Sim. No momento, queremos que a experiência dos indivíduos traficados seja o centro do processo de doação.

Como vocês escolhem casos para o 6degree?
Os funcionários em campo recomendam vítimas com base na necessidade. Começamos com apenas quatro casos, mas estamos acrescentando outros. Queremos aumentar o movimento de maneira sustentável. Quando um caso for financiado, vamos substituí-lo por um novo.

Se o financiamento coletivo para indivíduos traficados ganhar impulso, vamos acabar com tragédias competidoras, apresentando histórias da maneira mais sensacionalista possível para conseguir financiamento?
Acho que isso se relaciona com o tipo de experiência que as pessoas esperam da internet hoje.
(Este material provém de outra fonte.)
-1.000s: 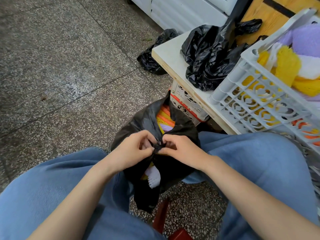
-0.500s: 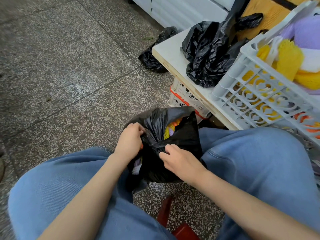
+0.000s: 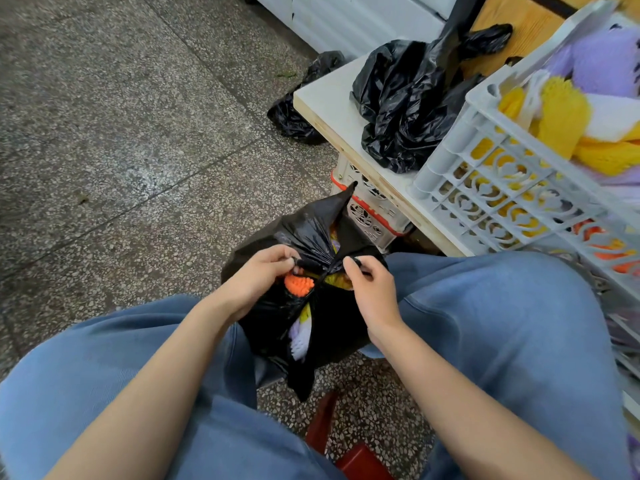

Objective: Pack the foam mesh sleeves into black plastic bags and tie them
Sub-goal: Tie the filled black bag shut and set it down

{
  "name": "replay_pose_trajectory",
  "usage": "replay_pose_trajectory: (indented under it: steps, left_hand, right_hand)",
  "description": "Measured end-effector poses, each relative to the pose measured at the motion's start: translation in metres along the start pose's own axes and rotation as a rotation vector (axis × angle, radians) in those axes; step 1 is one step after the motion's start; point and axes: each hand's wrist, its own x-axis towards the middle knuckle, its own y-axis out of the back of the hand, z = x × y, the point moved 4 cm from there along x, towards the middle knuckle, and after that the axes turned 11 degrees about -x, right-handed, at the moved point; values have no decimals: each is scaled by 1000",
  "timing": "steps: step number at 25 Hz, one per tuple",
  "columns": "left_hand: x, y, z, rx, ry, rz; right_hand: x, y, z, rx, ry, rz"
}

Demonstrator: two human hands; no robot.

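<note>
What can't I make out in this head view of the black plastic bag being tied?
- Head view: count of colourful foam mesh sleeves inside the black plastic bag; its walls hide most.
- Head view: the bag's handle ends; the left hand and right hand curl over them.
- Head view: the rest of the white lattice plastic crate; the right edge cuts it off.

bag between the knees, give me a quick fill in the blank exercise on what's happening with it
1. The left hand and the right hand both pinch the twisted top of the ____ bag.
2. The foam sleeve poking out beside the left hand is ____.
3. The jeans on either side of the bag are ____.
Missing words: black; orange; blue.
</note>
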Motion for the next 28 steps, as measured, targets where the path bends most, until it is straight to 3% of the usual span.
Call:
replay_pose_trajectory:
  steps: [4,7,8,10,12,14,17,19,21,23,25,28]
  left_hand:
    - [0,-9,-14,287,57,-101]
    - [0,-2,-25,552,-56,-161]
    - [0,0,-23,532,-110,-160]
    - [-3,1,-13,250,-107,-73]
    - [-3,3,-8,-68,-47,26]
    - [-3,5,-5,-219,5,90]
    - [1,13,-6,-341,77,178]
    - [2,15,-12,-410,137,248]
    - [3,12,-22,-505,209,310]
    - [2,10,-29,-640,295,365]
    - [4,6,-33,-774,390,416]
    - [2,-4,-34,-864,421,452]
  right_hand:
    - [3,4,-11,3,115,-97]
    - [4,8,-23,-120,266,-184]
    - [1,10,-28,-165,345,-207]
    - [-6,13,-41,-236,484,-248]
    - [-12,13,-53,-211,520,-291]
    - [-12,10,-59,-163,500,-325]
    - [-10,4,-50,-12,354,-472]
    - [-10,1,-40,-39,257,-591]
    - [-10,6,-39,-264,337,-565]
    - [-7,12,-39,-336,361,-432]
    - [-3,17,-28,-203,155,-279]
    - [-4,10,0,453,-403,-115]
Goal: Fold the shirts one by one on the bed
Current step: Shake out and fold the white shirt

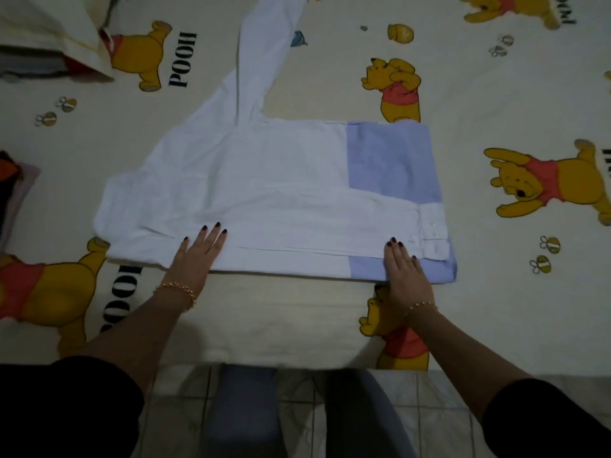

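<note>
Brightness: dim overall, with the white shirt (264, 180) brightest.
Light: from above and ahead, since shadows fall toward the near edge.
Shadows: a soft dark patch on the sheet (330, 77) beside the left forearm (142, 325); the floor tiles (297, 408) are murky.
Glare: the shirt's white panel is washed out (folds barely read).
Sharpness: soft and grainy.
Distortion: wide-angle bowing at the left and right edges.

Cream pillow (49, 28) with yellow piping in top-left corner, grey and dark folded fabric (29, 66) showing under its edge. Clothes pile (15, 190), dark, orange and pale pink, at left edge. Tiled floor (436, 411) along bottom.
</note>
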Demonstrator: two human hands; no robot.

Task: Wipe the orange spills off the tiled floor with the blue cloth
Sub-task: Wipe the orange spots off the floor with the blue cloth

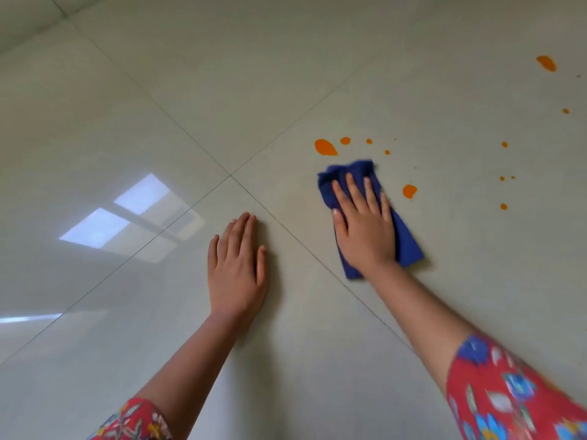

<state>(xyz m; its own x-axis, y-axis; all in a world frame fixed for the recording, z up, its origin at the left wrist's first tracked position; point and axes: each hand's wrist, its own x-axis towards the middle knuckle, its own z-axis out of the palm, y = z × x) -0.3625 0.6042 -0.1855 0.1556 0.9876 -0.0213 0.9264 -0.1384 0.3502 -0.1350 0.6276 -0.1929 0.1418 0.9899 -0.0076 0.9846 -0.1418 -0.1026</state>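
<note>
1. Fingers (359,188) of the right hand (365,230) are spread flat on the blue cloth (408,239), pinning it to the tiled floor (158,106).
2. Orange spills (324,147) are seen just beyond and right of those fingertips.
3. Left hand (236,268) is laid flat on the floor, fingers together, gripping nothing.

Orange is being shown by the spills (325,147) on the pale grey-green floor (286,74). Deep blue is being displayed by the cloth (408,239). Red sleeves (508,398) are being patterned with blue and white flowers.
</note>
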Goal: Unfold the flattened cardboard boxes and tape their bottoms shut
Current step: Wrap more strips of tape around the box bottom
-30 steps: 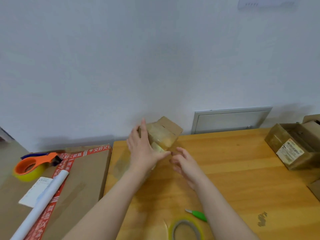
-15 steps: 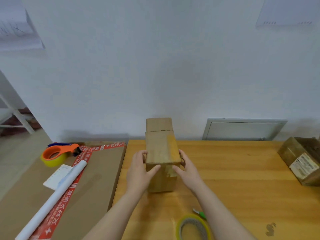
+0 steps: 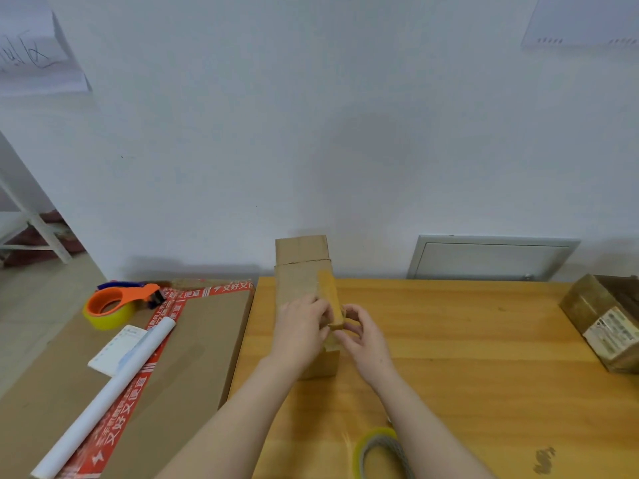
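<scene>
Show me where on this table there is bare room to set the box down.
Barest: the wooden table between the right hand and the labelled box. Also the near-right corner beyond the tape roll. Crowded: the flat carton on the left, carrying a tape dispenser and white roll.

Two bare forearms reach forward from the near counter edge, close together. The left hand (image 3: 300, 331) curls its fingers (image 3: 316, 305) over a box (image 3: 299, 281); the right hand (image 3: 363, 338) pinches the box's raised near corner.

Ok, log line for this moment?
left hand: grips box | right hand: pinches raised flap | box: standing on table | tape roll: untouched, near edge
</scene>
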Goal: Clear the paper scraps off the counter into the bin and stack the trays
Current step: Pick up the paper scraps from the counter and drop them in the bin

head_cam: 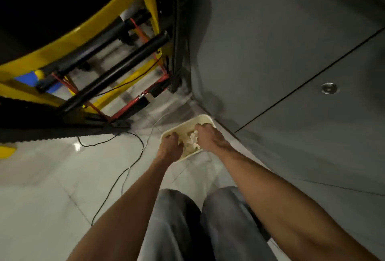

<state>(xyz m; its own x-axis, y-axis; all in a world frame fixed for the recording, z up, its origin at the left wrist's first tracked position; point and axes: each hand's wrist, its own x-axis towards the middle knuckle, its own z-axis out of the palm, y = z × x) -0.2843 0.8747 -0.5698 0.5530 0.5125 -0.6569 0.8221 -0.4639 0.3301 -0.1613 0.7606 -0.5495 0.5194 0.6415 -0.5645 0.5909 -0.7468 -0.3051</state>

Mesmo se outro portal abrir fornecendo um serviço similar, não imagino que a IOM X vá querer contar as histórias de maneira diferente de como faz hoje. Temos uma longa história na assistência a pessoas, então acho que temos credibilidade nesse campo.

Qual tem sido a reação inicial ao 6degree?
Ótima. As pessoas dizem que estavam esperando por algo assim e compartilham a notícia nas redes sociais. Isso é encorajador, porque o potencial disso para o movimento contra o tráfico é enorme. Você não tem uma oportunidade assim de impactar a vida de outros todo dia.

*Os nomes das vítimas foram mudados para proteger suas identidades.